WHAT THE TASK ASKS:
In this exercise, print only the lines of the records below from the one with "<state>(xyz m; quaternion" through the one with "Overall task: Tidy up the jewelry", inclusive. Pictures are not part of the copy.

(LISTED ENTRIES begins)

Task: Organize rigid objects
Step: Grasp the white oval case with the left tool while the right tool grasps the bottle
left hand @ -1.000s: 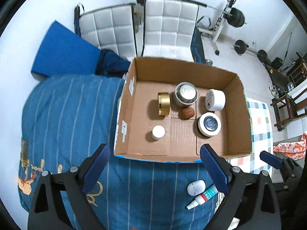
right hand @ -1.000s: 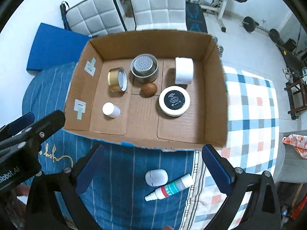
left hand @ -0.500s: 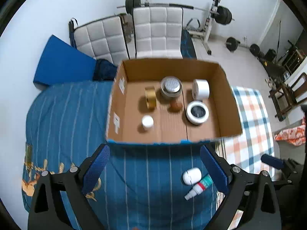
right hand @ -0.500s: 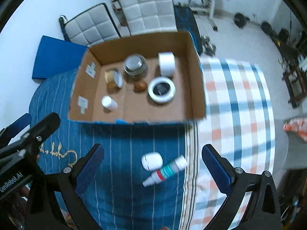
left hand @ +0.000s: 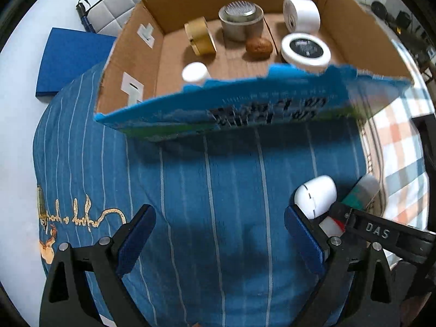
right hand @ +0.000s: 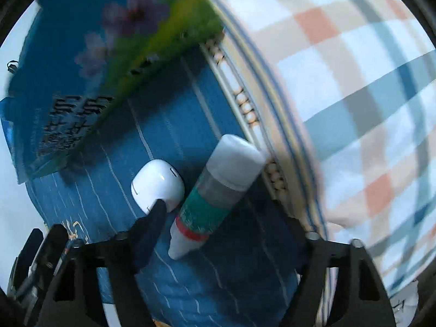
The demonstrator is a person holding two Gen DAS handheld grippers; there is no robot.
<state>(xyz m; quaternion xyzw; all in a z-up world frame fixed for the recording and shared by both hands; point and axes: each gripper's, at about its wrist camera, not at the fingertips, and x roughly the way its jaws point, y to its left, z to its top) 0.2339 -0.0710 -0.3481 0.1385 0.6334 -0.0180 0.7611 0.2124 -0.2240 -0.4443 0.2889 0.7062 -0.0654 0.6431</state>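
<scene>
A white oval case (left hand: 316,196) and a white bottle with a green and red label (left hand: 359,193) lie side by side on the blue striped bedspread (left hand: 218,185). My left gripper (left hand: 218,234) hangs open low over bare bedspread, left of the case. In the right wrist view my right gripper (right hand: 226,226) points down over the bottle (right hand: 220,190). Its jaws are closing with the bottle between them, and no pad visibly presses on it. Its left finger (right hand: 152,223) overlaps the edge of the case (right hand: 158,185). The right gripper's body (left hand: 376,234) shows beside the bottle.
An open cardboard box (left hand: 136,54) with a blue printed front wall (right hand: 81,95) stands just beyond. It holds a gold tin (left hand: 200,39), a metal cup (left hand: 241,20), a white roll (left hand: 301,13), a brown lump (left hand: 259,47), a black-lidded jar (left hand: 305,50) and a small white pot (left hand: 194,72). A checked cloth (right hand: 354,81) lies to the right.
Both grippers have dropped close to the bedspread. The right gripper has come down over the bottle and its jaws have narrowed. The box now looms near in the left view.
</scene>
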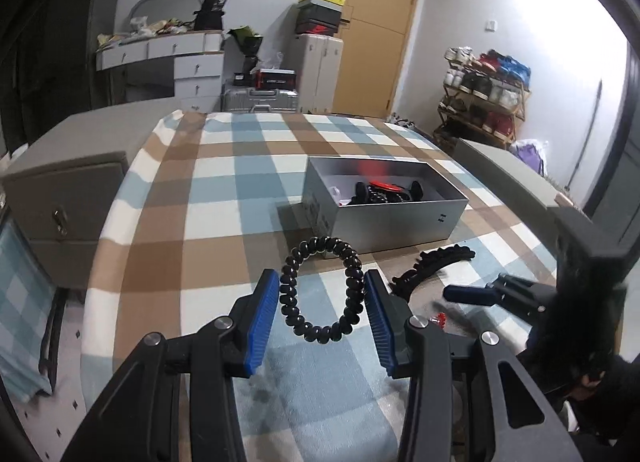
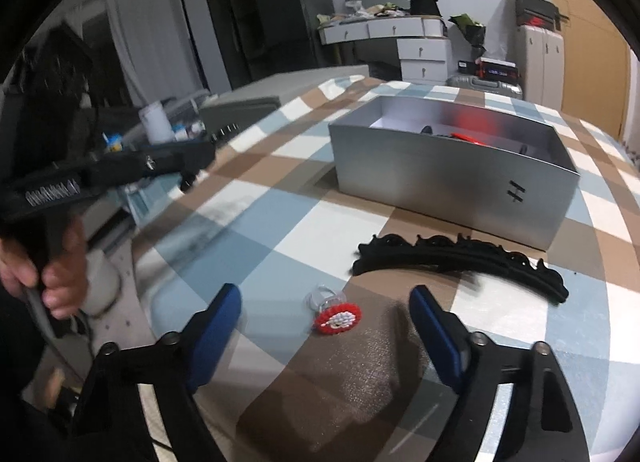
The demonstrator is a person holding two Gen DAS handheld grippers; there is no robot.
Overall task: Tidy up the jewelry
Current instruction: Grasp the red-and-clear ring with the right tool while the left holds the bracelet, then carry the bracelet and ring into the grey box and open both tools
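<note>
Left gripper (image 1: 322, 302): fingers spread, a black coil bracelet (image 1: 321, 289) seen between them on the checked cloth (image 1: 224, 190), touched by neither pad. Right gripper (image 2: 325, 316): fingers spread wide above a red-and-white ring (image 2: 336, 316) lying on the cloth. A black headband (image 2: 460, 258) was recorded just in front of the silver box (image 2: 440, 190). Dark and red items were noted inside the box; the details could not be told.
</note>
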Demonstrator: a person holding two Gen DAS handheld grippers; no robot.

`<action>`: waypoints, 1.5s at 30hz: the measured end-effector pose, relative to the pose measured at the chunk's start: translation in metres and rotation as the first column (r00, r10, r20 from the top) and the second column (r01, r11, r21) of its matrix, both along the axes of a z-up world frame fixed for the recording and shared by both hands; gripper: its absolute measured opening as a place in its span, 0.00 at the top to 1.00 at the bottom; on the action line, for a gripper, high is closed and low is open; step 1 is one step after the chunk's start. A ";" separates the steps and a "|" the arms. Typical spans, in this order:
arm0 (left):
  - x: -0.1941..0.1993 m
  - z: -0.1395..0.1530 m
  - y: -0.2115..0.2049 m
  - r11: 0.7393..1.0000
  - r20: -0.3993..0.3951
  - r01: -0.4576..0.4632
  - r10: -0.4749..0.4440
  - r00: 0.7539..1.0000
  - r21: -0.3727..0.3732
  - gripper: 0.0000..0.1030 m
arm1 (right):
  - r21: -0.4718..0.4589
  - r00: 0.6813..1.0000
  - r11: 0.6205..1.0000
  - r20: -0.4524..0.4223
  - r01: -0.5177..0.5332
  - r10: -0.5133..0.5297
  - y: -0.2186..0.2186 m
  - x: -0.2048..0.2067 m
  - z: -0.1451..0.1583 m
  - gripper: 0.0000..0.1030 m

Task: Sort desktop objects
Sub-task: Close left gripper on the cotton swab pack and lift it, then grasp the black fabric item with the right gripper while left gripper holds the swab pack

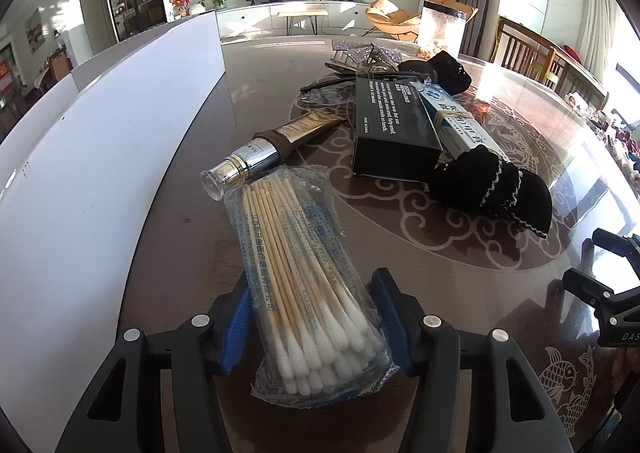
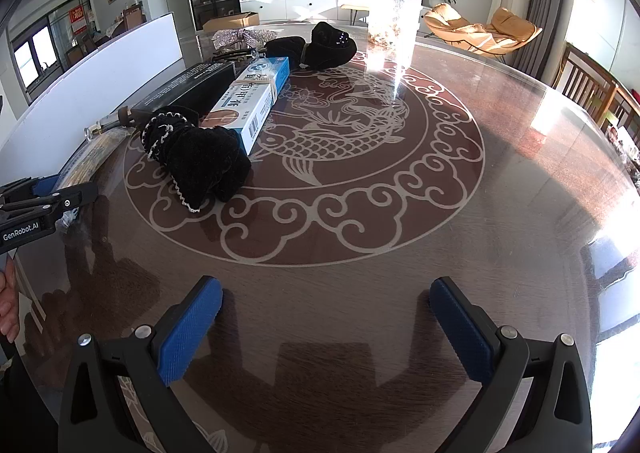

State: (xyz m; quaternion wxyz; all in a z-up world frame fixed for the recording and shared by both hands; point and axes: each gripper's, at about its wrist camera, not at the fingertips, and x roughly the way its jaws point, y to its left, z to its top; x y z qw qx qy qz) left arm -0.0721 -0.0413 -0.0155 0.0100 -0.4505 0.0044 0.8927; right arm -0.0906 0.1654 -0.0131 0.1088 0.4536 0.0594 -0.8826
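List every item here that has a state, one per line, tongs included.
Left tongs: shut on the bag of cotton swabs.
Right tongs: open, holding nothing.
Bag of cotton swabs: sealed, its swab end between the blue pads.
Pump bottle: lying on its side, clear cap on.
Black box: closed, lying flat.
Blue-white box: closed, propped against the black box.
Near black cloth: bunched up.

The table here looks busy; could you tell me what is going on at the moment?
A person is sorting items on the round table with two handheld grippers. The left gripper has its fingers on either side of a bag of cotton swabs, though whether it grips the bag is unclear. The right gripper hovers open and empty. A black box, a blue-white box, a pump bottle and black fabric pieces lie unsorted.
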 end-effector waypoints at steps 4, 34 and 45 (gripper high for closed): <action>0.007 0.001 -0.004 1.000 0.008 0.000 0.000 1.000 0.017 0.50 | 0.000 1.000 1.000 0.000 0.000 0.000 0.000 0.000 0.000 0.00; 0.025 0.006 -0.007 0.998 0.020 0.017 -0.018 1.000 0.067 0.54 | 0.000 1.000 1.000 0.000 -0.001 0.001 0.000 0.000 0.000 0.00; 0.028 0.021 -0.011 0.996 -0.007 0.025 -0.024 1.000 0.082 0.54 | 0.000 1.000 1.000 0.000 -0.001 0.001 0.000 0.000 0.000 0.00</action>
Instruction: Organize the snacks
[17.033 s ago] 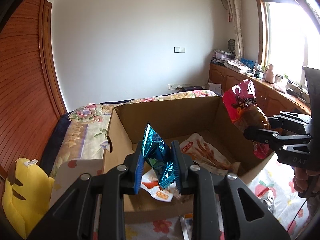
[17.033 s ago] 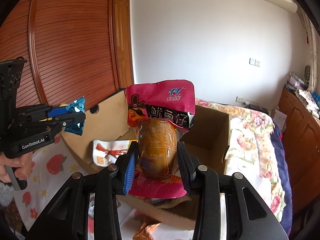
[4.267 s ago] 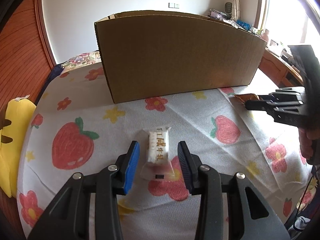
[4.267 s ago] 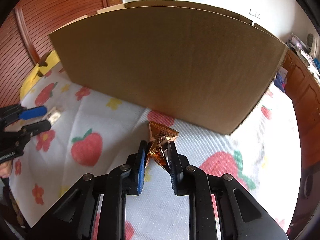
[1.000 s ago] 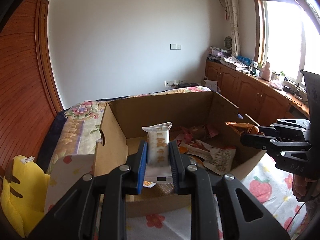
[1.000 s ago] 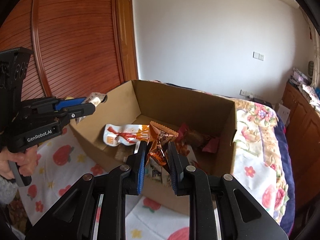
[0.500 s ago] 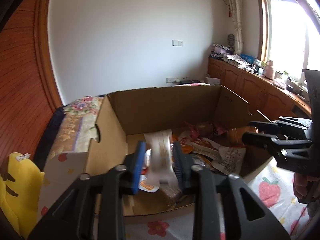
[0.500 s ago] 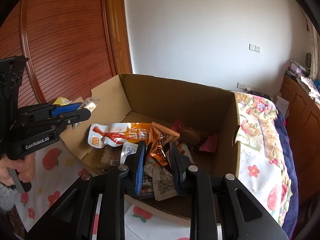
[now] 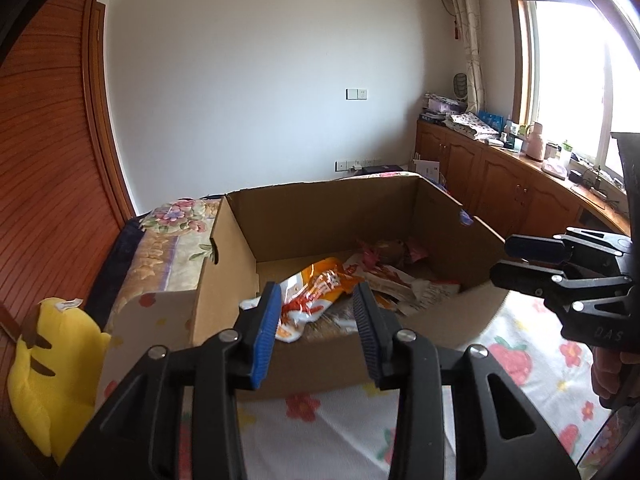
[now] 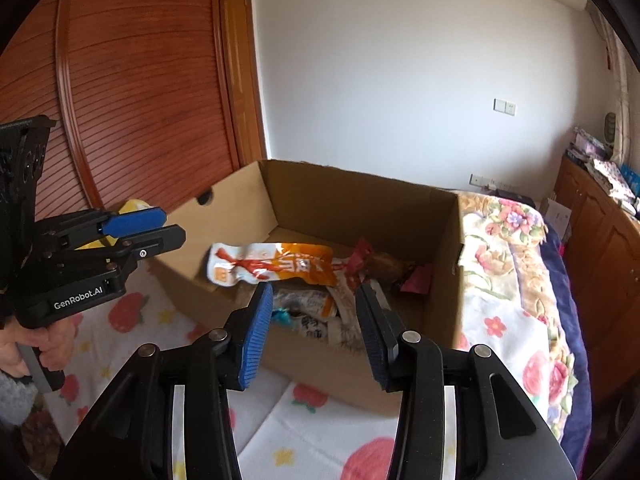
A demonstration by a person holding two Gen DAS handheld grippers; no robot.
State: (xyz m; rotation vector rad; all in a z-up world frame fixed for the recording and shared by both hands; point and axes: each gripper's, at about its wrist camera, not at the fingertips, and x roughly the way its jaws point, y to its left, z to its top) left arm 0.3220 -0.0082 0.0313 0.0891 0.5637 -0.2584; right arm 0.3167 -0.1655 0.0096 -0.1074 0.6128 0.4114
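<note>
The cardboard box (image 9: pixel 452 322) sits on a bed under a sheet printed with strawberries and flowers (image 10: pixel 336 432), and the snacks lie loose on its floor. Both pairs of fingers hang above the near wall of the box with nothing between them, and both are spreading apart. Past the left gripper (image 9: pixel 318 316), framed by its blue-padded fingers (image 9: pixel 266 330), lies the orange and white pouch (image 9: pixel 316 292). Farther right in the box are white wrappers (image 9: pixel 404 284) and a pink packet (image 9: pixel 384 250) by the far wall. Beyond the right gripper (image 10: pixel 314 326) the same pouch (image 10: pixel 276 266) stretches across the left half of the box, with white wrappers (image 10: pixel 316 312) just beyond the fingers. The print on the packets is too small to read. The left gripper's body reads "GenRobot.AI" (image 10: pixel 78 298) and the right one's shows "DAS" (image 9: pixel 608 334). A yellow plush toy (image 9: pixel 44 376) lies left of the box
</note>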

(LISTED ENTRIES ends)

WRITTEN ANSWER:
<state>(xyz m; quaternion xyzw; all in a z-up world frame fixed for the recording and shared by both hands; point and axes: each gripper's, at about its wrist camera, not at the fingertips, and x roughly the way its jaws point, y to its left, z to its top) 0.2339 -0.0710 -0.3481 0.1385 0.6334 -0.0180 0.7611 0.2124 -0.2240 -0.4443 0.2889 0.7062 -0.0654 0.6431</state>
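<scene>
A white oval case (left hand: 316,196) and a white bottle with a green and red label (left hand: 359,193) lie side by side on the blue striped bedspread (left hand: 218,185). My left gripper (left hand: 218,234) hangs open low over bare bedspread, left of the case. In the right wrist view my right gripper (right hand: 226,226) points down over the bottle (right hand: 220,190). Its jaws are closing with the bottle between them, and no pad visibly presses on it. Its left finger (right hand: 152,223) overlaps the edge of the case (right hand: 158,185). The right gripper's body (left hand: 376,234) shows beside the bottle.
An open cardboard box (left hand: 136,54) with a blue printed front wall (right hand: 81,95) stands just beyond. It holds a gold tin (left hand: 200,39), a metal cup (left hand: 241,20), a white roll (left hand: 301,13), a brown lump (left hand: 259,47), a black-lidded jar (left hand: 305,50) and a small white pot (left hand: 194,72). A checked cloth (right hand: 354,81) lies to the right.
Both grippers have dropped close to the bedspread. The right gripper has come down over the bottle and its jaws have narrowed. The box now looms near in the left view.
</scene>
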The demonstrator is a person holding two Gen DAS handheld grippers; there is no robot.
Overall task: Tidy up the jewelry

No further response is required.